CScience: An integrated software system for age-model construction

Last revised 15 December 2018

Project Description:

The critical first step in the analysis of paleoclimate records like ice or sediment cores is the construction of an age model, which relates the depth in a core to the calendar age of the material at that point:

(The plot above involves data published in W. Curry, T. Marchitto, J. McManus, D. Oppo, K. Laarkamp, "Millennial-scale changes in ventilation of the thermocline, intermediate, and deep waters of the glacial North Atlantic", in Mechanisms of Global Climate Change at Millennial Time Scales, AGU Geophysical Monograph Series, 1999)

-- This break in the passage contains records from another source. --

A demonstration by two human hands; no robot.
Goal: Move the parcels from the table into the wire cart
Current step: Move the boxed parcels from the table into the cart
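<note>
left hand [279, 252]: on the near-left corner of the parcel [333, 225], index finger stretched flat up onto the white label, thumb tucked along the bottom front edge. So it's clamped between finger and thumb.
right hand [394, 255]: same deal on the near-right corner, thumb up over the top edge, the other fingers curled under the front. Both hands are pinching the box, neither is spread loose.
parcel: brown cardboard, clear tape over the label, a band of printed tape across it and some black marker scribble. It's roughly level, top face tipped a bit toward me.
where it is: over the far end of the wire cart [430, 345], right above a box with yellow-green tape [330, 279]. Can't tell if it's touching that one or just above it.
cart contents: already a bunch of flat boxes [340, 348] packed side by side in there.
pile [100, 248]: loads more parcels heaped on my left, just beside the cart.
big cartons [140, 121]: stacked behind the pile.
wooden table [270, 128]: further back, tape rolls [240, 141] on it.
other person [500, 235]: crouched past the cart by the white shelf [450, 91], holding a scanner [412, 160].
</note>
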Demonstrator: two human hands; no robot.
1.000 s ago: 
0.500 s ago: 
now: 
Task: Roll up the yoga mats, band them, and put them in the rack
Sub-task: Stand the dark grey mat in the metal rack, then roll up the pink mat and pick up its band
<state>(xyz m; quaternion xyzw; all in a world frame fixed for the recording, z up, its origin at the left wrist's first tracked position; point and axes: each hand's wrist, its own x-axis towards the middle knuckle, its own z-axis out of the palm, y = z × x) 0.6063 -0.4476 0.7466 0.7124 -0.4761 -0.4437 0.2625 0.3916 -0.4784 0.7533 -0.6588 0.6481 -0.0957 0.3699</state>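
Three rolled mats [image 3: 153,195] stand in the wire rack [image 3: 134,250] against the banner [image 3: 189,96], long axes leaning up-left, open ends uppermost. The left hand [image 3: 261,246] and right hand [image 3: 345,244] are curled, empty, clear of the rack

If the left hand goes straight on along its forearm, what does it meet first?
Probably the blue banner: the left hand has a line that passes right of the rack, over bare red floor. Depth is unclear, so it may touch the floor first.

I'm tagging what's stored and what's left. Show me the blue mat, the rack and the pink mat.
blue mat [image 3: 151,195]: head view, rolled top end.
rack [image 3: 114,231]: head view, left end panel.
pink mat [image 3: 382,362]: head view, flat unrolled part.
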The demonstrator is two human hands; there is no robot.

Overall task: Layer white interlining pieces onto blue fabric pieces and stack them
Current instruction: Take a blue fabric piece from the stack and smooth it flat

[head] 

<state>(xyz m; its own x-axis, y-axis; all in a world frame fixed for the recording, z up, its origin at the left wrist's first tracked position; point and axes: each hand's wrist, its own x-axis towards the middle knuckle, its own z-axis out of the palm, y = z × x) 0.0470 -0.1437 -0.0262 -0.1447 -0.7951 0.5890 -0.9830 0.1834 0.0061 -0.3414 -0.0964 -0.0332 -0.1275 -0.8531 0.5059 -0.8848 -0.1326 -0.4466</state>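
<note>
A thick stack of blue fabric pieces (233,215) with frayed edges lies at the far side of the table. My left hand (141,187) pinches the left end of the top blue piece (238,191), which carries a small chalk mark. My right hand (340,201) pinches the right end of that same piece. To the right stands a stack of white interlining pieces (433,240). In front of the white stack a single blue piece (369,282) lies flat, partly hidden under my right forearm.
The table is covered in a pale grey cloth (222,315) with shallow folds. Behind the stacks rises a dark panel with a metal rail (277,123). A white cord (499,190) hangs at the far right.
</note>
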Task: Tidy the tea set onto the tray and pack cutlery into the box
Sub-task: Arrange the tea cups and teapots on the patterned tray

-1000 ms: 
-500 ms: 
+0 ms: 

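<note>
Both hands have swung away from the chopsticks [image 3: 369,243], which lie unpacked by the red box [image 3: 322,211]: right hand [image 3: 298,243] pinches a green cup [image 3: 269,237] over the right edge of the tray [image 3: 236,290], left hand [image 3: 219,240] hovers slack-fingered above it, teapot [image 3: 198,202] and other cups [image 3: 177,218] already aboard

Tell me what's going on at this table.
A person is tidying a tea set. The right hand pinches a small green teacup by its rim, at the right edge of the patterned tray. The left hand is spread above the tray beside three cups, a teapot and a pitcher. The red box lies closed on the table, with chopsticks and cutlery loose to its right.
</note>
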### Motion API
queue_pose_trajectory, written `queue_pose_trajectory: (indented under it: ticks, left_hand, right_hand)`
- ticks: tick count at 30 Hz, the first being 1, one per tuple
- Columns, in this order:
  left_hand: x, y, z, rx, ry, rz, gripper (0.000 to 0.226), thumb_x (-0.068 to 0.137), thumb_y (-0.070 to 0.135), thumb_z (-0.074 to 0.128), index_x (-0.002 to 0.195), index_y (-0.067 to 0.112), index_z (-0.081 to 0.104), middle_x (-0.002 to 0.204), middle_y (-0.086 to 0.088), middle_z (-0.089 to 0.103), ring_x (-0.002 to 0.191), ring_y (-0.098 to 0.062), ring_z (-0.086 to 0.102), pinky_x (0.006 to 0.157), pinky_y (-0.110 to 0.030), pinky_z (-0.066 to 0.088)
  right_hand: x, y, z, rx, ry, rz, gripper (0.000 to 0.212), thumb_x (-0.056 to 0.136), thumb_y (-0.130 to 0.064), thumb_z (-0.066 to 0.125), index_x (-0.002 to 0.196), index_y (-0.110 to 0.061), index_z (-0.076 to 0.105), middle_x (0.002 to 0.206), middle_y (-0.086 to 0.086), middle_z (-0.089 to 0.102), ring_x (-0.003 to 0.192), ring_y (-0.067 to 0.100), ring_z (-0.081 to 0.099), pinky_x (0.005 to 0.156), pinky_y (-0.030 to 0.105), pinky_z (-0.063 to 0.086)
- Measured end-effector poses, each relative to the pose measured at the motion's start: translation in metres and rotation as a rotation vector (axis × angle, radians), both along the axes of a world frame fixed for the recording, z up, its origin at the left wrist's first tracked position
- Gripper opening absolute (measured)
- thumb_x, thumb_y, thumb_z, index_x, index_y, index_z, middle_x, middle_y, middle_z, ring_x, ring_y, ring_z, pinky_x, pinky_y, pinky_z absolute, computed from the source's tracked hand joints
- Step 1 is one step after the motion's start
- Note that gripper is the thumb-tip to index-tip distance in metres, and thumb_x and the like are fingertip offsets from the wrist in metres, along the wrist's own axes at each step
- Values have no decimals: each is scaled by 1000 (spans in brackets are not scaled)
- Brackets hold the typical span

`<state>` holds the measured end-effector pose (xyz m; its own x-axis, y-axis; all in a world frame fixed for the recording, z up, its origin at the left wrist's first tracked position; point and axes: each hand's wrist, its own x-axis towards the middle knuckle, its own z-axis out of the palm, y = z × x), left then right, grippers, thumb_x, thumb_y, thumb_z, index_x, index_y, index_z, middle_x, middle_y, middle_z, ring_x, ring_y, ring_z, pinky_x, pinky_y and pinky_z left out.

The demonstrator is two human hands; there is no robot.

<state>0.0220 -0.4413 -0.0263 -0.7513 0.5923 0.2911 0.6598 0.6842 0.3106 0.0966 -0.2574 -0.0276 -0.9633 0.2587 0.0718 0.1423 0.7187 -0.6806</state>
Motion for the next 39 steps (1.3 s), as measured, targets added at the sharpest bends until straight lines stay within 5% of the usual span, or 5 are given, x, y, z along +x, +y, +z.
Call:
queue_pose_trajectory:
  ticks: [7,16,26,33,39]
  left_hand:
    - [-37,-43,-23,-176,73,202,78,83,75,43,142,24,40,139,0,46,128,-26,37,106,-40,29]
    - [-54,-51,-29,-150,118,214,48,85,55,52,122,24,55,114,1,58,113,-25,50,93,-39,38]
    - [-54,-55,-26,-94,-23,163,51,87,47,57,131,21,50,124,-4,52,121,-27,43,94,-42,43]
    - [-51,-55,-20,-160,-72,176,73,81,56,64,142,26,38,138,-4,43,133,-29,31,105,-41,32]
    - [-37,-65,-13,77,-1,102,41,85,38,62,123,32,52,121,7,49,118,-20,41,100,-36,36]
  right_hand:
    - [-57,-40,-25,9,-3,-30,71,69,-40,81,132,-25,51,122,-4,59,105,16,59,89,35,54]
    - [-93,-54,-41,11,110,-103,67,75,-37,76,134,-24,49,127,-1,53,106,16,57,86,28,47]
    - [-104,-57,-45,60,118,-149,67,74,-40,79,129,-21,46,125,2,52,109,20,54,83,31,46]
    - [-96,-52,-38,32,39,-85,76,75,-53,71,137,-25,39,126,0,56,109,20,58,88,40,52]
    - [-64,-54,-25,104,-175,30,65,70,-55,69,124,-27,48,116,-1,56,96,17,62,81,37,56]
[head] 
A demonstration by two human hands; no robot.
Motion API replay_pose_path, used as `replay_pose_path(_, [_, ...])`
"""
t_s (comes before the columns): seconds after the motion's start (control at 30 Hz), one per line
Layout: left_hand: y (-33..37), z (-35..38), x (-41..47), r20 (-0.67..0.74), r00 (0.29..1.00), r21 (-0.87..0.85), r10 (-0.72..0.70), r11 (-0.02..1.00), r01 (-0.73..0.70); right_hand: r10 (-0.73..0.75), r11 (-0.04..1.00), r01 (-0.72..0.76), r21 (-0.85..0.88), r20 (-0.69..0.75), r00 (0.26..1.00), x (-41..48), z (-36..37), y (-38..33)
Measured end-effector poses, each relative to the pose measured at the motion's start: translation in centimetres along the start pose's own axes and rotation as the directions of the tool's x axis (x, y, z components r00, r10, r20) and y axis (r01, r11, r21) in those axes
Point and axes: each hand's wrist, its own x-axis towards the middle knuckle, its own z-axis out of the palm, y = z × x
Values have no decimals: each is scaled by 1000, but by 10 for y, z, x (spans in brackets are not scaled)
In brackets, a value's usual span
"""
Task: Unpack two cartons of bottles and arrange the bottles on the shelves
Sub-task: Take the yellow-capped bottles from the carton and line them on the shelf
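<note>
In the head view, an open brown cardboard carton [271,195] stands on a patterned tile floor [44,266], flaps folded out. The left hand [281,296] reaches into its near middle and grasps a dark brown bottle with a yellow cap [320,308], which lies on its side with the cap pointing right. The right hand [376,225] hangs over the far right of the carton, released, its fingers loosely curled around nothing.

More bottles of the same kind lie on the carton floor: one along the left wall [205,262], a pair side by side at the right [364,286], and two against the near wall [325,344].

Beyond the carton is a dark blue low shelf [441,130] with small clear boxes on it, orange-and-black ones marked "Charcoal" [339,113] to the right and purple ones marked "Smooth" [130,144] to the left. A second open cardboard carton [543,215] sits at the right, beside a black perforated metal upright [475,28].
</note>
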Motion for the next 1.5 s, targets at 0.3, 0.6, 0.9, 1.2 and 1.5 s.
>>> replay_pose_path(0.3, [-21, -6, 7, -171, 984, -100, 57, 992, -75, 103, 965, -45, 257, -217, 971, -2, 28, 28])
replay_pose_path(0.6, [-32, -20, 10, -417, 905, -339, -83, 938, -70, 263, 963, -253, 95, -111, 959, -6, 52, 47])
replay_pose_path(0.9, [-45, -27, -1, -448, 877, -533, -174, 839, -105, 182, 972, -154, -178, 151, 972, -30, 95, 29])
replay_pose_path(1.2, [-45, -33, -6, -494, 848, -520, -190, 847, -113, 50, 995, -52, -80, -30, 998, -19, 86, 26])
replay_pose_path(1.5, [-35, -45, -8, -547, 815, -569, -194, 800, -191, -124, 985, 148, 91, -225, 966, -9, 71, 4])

The reasoning involved in age-model construction is complex, subtle, and scientifically demanding because the processes that control the rate of material accumulation over time, and that affect the core between formation and sampling, are unknown. Generally, these curves are monotonic: deeper material is older. But this is not always so. A variety of processes such as sea-floor slumping and glacier folding can disturb cores mechanically, however. This can create "reversals," for instance, where younger material appears deeper in the core (cf., the 20-40cm region of the plot above). More pernicious are the effects of incorrect scientific assumptions, which can bias the age model in subtle ways that are harder to detect. For example, an assumption of constant sea-surface 14C reservoir age - its age offset from the contemporaneous atmosphere - may be erroneous, and the resulting age-model error may not be obvious, even to an expert. And here things get even more complicated, since the atmospheric 14C history itself is derived from core data and does not represent ground truth.

Geoscientists approach the age-model construction problem by treating the core like a crime scene and asking the question: "What physical and chemical processes could have produced this situation, and what does that say about the timeline?" The sheer number of possibilities here, coupled with the volume and complexity of the climatology data that is available nowadays, severely limit the scope of these investigations. Simply put, it is becoming much harder to examine all of the potential relationships that may, or may not, be lurking in the data.

The goal of the CScience project is to remove that roadblock. Its centerpiece is an integrated software tool called CSciBox, which employs artificial intelligence (AI) techniques to capture the knowledge of expert climatologists and help its scientist-users work with the varied hypotheses and large, heterogeneous digital datasets that are involved in age-model construction. Since over-automation of such a complex task is imprudent, CSciBox acts as an intelligent assistant, iteratively working through scenarios under the guidance of its user. Its output is a set of possible age models for a given core, together with a full description of the reasoning involved in their construction.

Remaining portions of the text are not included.